-- The input --

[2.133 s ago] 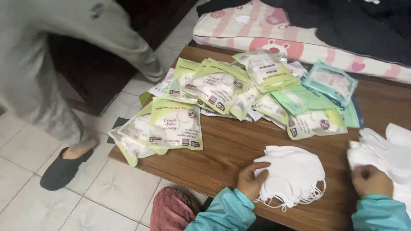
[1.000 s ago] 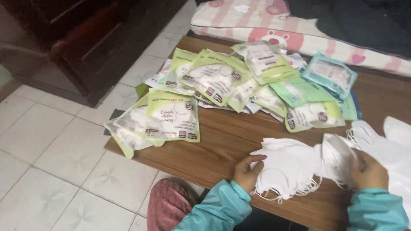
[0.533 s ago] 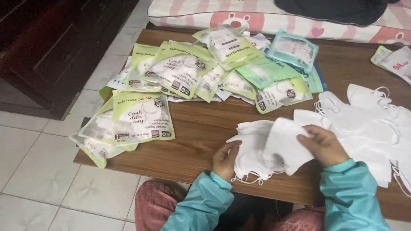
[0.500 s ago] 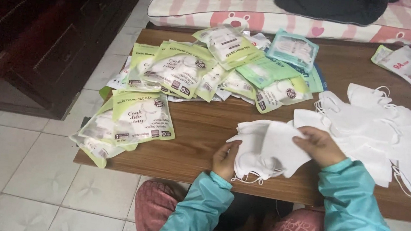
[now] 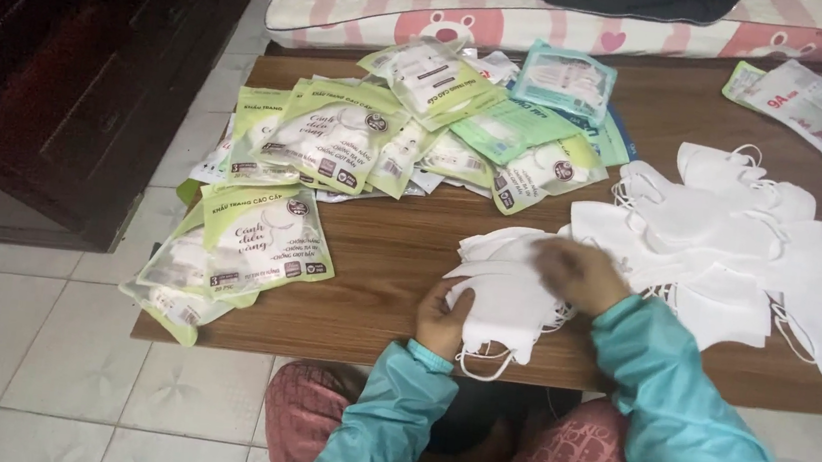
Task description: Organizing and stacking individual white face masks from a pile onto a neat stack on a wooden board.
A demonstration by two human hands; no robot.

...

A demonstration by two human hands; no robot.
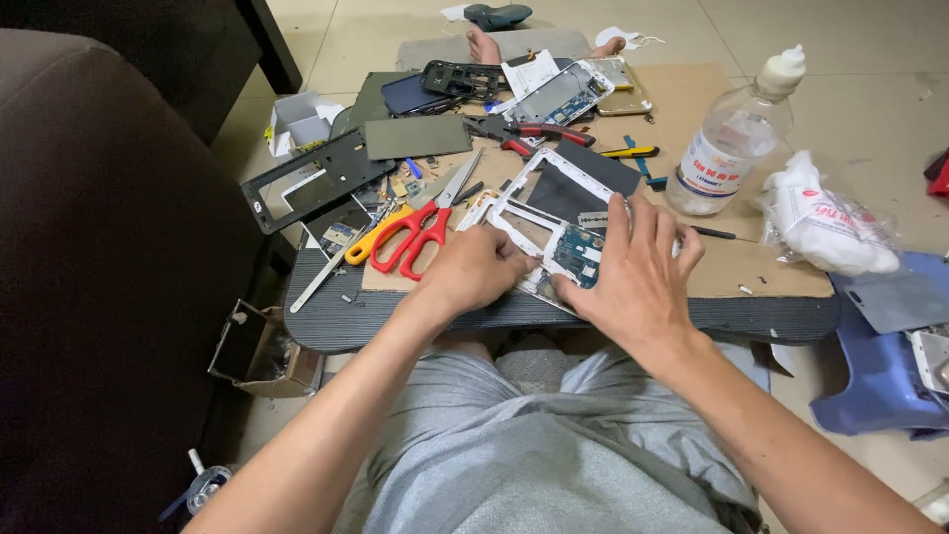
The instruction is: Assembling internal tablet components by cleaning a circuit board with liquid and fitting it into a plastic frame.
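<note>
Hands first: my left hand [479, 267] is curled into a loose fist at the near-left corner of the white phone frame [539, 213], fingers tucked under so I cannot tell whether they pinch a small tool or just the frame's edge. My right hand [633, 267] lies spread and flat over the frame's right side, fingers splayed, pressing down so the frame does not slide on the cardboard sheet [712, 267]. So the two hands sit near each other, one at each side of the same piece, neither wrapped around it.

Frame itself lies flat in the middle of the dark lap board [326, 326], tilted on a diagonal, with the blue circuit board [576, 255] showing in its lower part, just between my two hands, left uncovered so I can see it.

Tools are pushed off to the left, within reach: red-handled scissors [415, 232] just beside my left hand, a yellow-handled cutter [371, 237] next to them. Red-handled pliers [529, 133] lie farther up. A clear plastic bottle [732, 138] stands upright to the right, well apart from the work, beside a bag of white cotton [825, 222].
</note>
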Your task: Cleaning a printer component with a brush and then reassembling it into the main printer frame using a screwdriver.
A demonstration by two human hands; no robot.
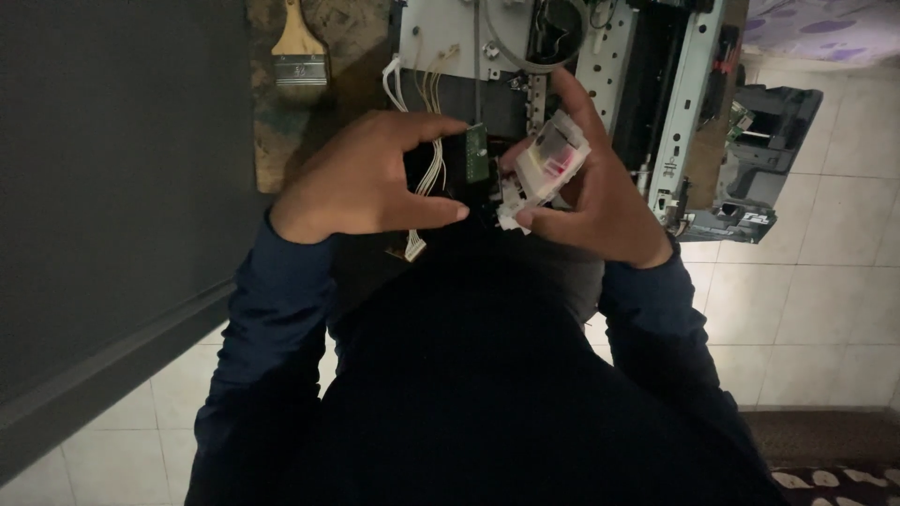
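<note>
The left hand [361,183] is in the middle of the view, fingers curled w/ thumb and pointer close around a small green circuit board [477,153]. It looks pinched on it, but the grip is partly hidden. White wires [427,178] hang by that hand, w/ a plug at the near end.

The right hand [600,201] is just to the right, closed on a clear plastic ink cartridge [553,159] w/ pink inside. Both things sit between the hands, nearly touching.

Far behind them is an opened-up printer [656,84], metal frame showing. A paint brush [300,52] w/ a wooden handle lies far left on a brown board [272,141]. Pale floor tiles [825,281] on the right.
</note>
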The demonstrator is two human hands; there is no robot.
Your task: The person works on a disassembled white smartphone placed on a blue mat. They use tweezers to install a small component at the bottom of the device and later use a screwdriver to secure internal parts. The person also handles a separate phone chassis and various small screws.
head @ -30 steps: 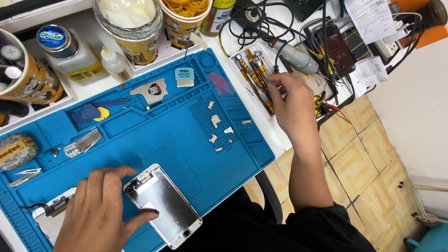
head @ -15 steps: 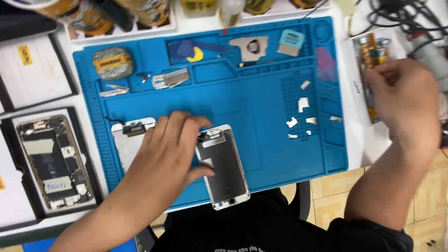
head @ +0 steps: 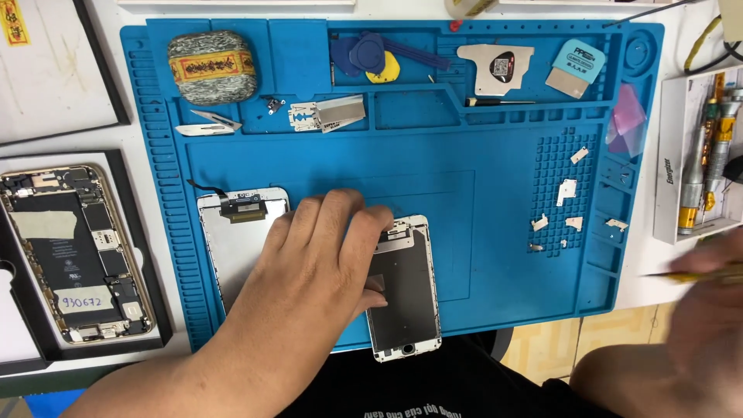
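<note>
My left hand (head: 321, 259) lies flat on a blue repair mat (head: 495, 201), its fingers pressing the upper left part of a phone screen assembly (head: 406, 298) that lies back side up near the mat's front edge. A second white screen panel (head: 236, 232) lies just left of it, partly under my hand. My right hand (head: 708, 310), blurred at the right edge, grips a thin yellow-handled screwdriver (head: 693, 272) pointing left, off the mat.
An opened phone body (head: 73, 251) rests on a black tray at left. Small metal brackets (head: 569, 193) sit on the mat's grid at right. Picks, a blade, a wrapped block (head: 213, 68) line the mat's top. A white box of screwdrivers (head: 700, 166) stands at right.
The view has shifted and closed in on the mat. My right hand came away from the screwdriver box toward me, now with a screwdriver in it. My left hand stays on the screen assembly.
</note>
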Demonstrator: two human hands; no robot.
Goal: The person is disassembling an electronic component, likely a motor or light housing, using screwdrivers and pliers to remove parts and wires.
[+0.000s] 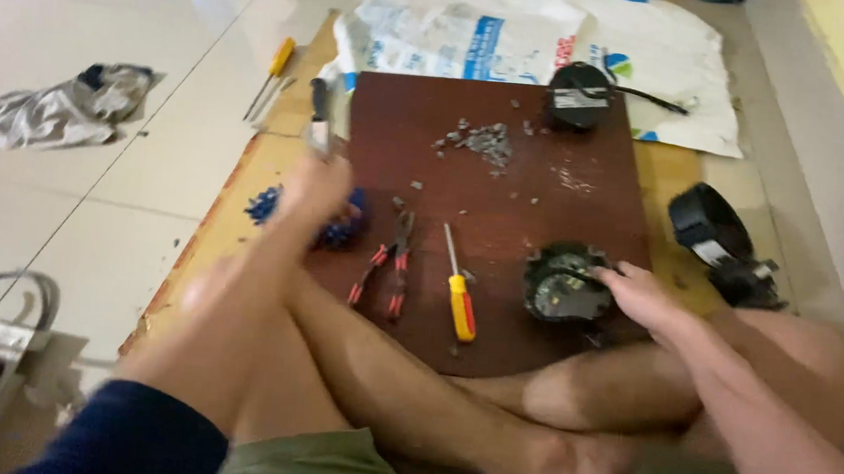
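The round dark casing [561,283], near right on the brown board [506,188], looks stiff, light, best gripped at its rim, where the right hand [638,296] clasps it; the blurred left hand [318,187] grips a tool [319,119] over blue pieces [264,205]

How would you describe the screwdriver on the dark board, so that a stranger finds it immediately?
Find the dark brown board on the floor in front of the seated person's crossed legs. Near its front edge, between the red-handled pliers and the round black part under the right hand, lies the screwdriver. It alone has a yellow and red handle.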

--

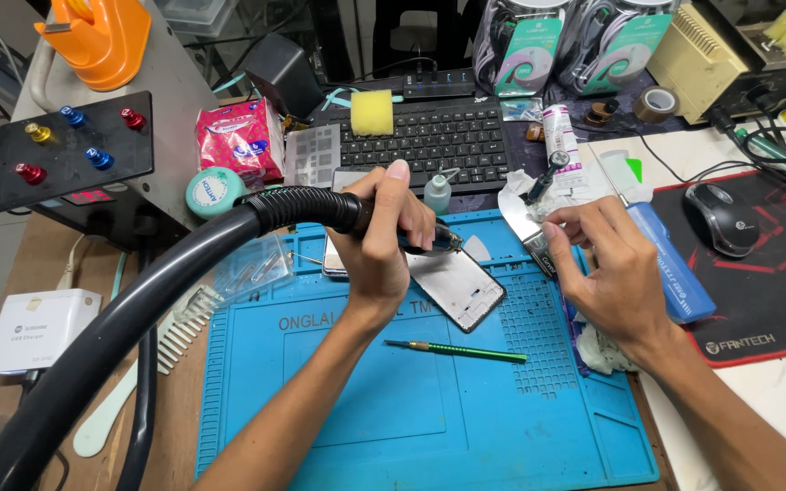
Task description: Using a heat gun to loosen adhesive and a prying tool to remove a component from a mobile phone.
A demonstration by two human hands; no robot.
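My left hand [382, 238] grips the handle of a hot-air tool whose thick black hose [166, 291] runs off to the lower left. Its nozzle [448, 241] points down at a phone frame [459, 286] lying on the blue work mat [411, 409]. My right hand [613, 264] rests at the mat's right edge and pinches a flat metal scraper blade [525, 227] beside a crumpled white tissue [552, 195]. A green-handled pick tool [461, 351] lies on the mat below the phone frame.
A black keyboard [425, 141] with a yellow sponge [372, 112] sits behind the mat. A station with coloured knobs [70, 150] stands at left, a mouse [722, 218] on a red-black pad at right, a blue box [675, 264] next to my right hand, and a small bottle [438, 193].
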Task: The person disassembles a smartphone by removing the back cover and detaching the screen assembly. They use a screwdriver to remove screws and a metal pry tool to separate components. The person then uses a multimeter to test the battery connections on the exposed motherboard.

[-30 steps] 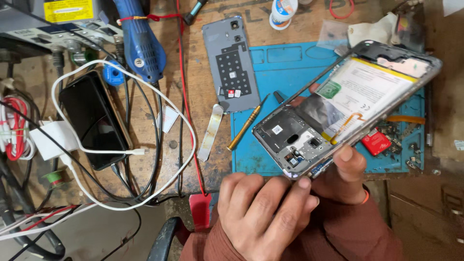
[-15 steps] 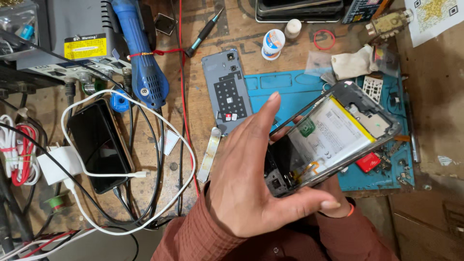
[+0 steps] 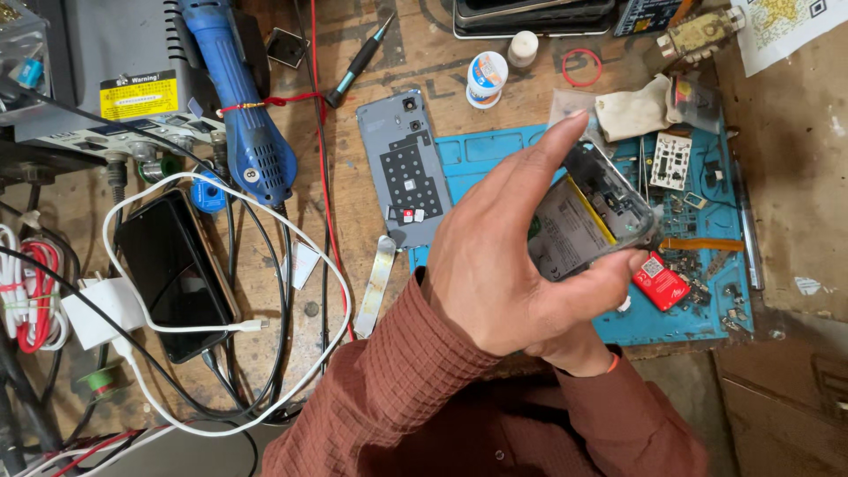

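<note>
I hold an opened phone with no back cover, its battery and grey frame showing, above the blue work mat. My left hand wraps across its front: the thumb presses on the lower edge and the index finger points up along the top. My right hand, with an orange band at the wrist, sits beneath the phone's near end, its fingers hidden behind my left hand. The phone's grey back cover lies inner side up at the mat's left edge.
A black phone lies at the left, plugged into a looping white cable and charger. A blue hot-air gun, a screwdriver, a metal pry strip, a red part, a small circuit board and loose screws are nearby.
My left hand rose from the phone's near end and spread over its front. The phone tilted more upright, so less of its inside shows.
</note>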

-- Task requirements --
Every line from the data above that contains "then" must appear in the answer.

-- Problem solution --
Your task: Cleaning a printer component with a brush and then reassembling it into the main printer frame using a screwdriver.
Task: The person disassembles a smartphone by removing the back cover and detaching the screen assembly. They use a screwdriver to remove screws and a metal pry tool to separate components. The person then uses a multimeter to test the battery connections on the exposed motherboard.

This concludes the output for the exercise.